Société ORIS INTERIM

[Adresse 3]

[Localité 4]

défaillante

SAS EUROLABOR Venant aux droits de la société ORIS

[Adresse 5]

[Localité 3]

représentée par Me Philippe LACAN, avocat au barreau de PARIS, toque : E0490 substitué par Me Loïc PIARD, avocat au barreau de PARIS, toque : E0490

Société DMV SALZGITTER MANNESMANN STAINLESS FRANCE

[Adresse 7]

[Localité 1]

représentée par Me Jean NERET, avocat au barreau de PARIS, toque : T04 substitué par Me Virginie MARTIN, avocat au barreau de PARIS, toque : T04

Monsieur le Ministre chargé de la sécurité sociale

[Adresse 1]

[Localité 5]

avisé - non représenté

COMPOSITION DE LA COUR :

En application des dispositions de l'article 945-1 du code de procédure civile, l'affaire a été débattue le 21 mars 2013, en audience publique, les parties ne s'y étant pas opposées, devant Madame VAN RUYMBEKE, Président, chargé d'instruire l'affaire, et Madame Marie-Ange SENTUCQ, Conseiller,

Ces magistrats ont rendu compte des plaidoiries dans le délibéré de la Cour, composée de :

Madame VAN RUYMBEKE, président

Madame Claudine ROYER, conseiller

Madame Marie-Ange SENTUCQ, conseiller

qui en ont délibéré

Greffier : Madame Marion MELISSON, lors des débats

ARRÊT :

- réputé contradictoire

- prononcé par mise à disposition de l'arrêt au greffe de la Cour, les parties en ayant été préalablement avisées dans les conditions prévues au deuxième alinéa de l'article 450 du code de procédure civile.

- signé par Madame Bernadette VAN RUYMBEKE, Président et par Madame Marion MELISSON, Greffier, à laquelle la minute de la décision a été remise par le magistrat signataire.

*******

FAITS, PROCÉDURE

Monsieur [L] [N], a été recruté par la société de travail temporaire Eurolabor, exerçant sous l'enseigne Oris Interim, en qualité de monteur et mis à disposition de la société DGM Industrie, dans le cadre d'une mission à compter du 31 juillet 2006.
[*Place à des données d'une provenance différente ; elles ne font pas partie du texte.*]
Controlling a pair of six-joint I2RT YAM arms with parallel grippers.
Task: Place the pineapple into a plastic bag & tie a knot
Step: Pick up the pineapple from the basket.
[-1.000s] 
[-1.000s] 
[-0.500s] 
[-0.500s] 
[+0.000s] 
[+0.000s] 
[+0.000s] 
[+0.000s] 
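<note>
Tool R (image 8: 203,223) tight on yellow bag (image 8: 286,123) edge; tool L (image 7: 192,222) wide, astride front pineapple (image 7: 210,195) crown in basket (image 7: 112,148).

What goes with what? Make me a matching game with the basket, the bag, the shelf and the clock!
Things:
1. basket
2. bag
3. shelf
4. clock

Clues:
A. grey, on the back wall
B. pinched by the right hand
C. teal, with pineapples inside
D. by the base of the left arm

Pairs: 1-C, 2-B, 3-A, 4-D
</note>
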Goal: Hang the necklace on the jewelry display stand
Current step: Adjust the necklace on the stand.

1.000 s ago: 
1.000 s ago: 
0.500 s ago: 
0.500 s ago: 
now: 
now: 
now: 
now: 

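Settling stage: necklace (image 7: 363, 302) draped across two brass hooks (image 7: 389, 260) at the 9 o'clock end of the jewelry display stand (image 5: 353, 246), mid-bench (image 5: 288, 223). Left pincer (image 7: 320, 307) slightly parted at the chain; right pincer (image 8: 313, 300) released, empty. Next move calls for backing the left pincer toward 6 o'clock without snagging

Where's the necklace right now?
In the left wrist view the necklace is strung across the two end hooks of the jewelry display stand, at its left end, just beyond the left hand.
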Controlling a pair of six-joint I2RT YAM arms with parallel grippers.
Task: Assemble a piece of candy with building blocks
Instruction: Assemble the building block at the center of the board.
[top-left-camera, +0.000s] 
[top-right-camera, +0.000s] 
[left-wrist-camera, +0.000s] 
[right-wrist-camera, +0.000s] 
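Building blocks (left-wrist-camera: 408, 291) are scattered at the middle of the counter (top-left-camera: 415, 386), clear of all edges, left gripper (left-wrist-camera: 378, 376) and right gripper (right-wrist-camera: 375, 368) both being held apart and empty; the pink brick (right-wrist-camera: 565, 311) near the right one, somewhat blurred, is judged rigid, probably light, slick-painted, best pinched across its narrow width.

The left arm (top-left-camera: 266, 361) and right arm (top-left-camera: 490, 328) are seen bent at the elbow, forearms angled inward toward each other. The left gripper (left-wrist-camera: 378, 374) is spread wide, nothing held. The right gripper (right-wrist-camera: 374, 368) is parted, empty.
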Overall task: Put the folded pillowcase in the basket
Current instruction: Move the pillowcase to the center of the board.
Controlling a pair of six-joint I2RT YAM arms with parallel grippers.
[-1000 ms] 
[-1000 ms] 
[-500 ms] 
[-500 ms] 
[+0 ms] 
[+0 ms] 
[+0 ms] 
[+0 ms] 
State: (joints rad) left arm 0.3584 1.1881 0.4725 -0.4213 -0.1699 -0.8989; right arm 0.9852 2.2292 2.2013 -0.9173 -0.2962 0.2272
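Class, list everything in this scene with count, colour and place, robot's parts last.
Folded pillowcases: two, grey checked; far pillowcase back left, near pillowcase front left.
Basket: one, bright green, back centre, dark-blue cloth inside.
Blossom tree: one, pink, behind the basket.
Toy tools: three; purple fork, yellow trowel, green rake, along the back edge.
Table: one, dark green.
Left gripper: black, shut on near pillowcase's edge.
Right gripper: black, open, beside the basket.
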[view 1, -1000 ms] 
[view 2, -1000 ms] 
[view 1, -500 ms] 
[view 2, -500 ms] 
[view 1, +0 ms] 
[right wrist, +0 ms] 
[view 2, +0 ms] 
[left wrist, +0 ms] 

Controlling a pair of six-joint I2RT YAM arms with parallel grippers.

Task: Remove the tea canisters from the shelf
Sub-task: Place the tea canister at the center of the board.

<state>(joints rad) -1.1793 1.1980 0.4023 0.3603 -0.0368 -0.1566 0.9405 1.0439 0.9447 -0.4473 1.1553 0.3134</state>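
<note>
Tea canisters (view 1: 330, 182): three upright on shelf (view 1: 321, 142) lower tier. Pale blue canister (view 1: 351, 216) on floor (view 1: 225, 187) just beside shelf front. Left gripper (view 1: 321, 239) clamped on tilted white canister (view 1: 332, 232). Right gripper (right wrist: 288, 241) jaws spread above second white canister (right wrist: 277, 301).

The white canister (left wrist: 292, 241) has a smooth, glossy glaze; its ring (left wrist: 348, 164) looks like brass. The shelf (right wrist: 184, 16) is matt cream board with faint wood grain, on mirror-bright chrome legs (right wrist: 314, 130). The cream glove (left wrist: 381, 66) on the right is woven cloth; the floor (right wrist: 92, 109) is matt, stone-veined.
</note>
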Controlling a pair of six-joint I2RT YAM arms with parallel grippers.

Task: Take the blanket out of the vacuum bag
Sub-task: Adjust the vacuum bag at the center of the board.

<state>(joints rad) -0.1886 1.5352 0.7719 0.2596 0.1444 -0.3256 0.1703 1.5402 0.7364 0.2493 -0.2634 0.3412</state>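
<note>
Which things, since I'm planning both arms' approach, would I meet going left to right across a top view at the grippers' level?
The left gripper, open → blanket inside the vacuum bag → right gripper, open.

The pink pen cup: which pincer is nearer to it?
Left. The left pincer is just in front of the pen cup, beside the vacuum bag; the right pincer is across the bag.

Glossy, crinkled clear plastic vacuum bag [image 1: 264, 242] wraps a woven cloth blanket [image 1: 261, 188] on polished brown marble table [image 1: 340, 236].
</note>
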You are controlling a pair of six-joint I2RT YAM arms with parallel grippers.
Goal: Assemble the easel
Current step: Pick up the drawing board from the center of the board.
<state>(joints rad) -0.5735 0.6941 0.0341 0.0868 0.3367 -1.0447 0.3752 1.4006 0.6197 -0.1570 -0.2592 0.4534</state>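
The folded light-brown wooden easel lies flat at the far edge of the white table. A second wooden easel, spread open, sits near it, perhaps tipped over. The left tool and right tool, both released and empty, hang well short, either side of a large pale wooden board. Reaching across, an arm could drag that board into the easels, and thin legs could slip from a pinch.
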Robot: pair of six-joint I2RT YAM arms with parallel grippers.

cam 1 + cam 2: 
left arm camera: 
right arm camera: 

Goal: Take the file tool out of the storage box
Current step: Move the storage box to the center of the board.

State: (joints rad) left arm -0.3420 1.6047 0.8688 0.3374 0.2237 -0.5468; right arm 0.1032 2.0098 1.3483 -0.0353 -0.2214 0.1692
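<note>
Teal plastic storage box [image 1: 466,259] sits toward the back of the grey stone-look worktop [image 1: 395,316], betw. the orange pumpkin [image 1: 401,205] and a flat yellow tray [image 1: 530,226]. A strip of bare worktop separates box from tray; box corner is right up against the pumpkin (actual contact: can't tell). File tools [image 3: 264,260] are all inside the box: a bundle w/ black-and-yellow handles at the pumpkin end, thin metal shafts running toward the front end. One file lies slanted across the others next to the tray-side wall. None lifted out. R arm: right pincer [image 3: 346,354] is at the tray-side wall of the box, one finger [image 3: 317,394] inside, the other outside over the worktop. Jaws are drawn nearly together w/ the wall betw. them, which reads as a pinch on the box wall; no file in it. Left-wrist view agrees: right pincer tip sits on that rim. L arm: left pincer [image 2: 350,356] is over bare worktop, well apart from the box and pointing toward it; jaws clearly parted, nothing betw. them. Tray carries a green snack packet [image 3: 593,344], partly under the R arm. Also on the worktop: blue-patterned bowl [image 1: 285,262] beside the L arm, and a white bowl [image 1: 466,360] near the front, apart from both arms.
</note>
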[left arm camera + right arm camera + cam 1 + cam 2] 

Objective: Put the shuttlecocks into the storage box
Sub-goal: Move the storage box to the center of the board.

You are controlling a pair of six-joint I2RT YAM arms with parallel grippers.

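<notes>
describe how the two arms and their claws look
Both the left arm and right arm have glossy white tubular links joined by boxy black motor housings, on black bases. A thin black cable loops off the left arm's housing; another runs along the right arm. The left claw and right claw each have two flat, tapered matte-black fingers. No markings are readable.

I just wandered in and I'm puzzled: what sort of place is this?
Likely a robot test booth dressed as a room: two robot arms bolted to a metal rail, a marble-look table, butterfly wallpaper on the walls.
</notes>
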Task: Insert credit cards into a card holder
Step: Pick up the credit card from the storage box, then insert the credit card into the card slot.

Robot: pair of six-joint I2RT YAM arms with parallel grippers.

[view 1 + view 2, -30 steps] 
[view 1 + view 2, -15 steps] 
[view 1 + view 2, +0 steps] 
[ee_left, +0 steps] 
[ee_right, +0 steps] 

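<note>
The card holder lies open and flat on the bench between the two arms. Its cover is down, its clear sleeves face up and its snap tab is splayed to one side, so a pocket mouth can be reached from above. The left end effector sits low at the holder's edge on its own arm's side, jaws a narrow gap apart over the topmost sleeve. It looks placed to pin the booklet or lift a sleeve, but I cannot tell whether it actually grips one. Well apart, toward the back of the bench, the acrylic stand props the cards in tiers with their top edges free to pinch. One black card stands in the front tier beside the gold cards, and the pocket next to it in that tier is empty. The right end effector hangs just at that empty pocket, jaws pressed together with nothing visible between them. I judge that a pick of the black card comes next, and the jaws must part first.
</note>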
La société DGM Industrie, spécialisée dans la maintenance d'équipements, intervenait en qualité de prestataire au sein d'une usine située à [Localité 8] et appartenant à la société Mannesmann DMV Stainless France, aux droits de laquelle vient aujourd'hui la société Salzgitter Mannesmann Stainless Tubes France SAS, pour réaliser l'épreuve réglementaire décennale afférente à l'exploitation d'équipements sous pression, en l'espèce, six bouteilles d'air et deux accumulateurs fournissant l'énergie nécessaire aux presses pour façonner les tubes en acier produits.

Le 18 août 2006, à 22 heures 45, une explosion s'est produite avec expansion brutale du fluide sous pression, blessant gravement deux salariés dont monsieur [L] [N] lequel faisait une chute sur les soupapes, dans la fosse où était situé l'accumulateur et perdait l'usage de son oeil droit.

Cet accident a été pris en charge au titre de la législation sur les risques professionnels par la caisse primaire d'assurance maladie de Paris ; monsieur [L] [N] perçoit une rente basée sur un taux d'incapacité permanente partielle de 40 % depuis le 15 septembre 2007.

Monsieur [L] [N] a engagé devant le tribunal des affaires de sécurité sociale de Paris une action en reconnaissance de la faute inexcusable de son employeur,visant l'entreprise intérimaire ainsi que la société utilisatrice DGM Industrie.

Cette dernière a sollicité la mise en cause et la garantie de sa cocontractante, la société Salzgitter Mannesmann Stainless Tubes France.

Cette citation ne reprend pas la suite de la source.